Copy the data that follows exactly, and include none of its images.

==== Data extract ====

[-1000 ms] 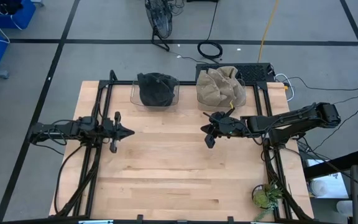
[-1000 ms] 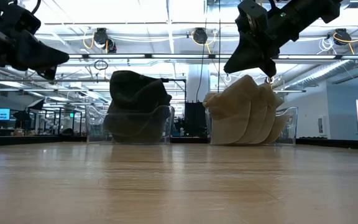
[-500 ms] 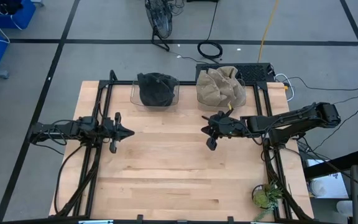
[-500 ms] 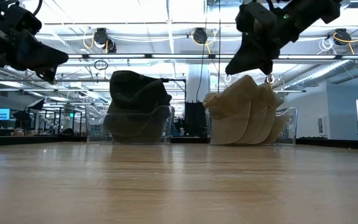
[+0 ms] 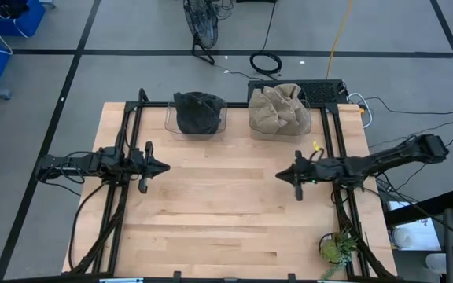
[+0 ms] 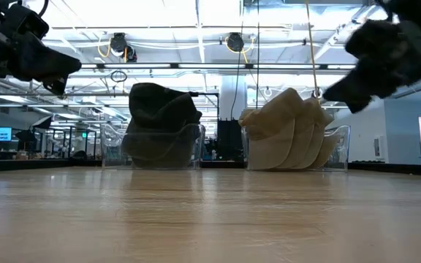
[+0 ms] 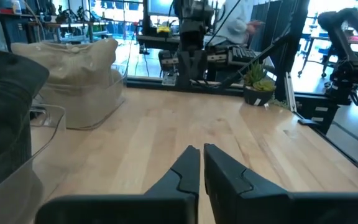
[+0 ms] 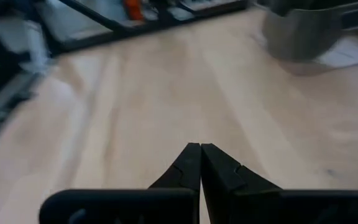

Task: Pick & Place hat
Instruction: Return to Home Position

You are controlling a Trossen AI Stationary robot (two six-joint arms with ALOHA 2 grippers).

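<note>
A stack of dark hats sits in a clear bin at the table's far edge. A stack of tan hats fills a second clear bin to its right; both stacks show in the low view. My left gripper hovers shut over the table's left part, empty. My right gripper hovers shut over the right part, near of the tan hats, empty.
Bare wooden table lies between and in front of both grippers. A small green plant stands at the near right corner. Black frame rails run along the table's left and right sides.
My right arm has drawn back toward the table's right and near edge, away from the tan hats, and its gripper has turned level. In the low view it has swung from centre to the right edge. The left arm has kept still.
</note>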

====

**Final answer**
[-1000 ms] 
[-1000 ms] 
[-500 ms] 
[-500 ms] 
[+0 ms] 
[+0 ms] 
[+0 ms] 
[+0 ms] 

Task: Pick & Place hat
Instruction: Return to Home Position

You are controlling a Trossen AI Stationary robot (two six-joint arms with ALOHA 2 grippers).

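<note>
A stack of dark hats sits in a clear bin at the table's far edge. A stack of tan hats fills a second clear bin to its right; both stacks show in the low view. My left gripper hovers shut over the table's left part, empty. My right gripper hovers shut over the right part, near of the tan hats, empty.
Bare wooden table lies between and in front of both grippers. A small green plant stands at the near right corner. Black frame rails run along the table's left and right sides.
My right arm has drawn back toward the table's right and near edge, away from the tan hats, and its gripper has turned level. In the low view it has swung from centre to the right edge. The left arm has kept still.
</note>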

The answer requires no additions.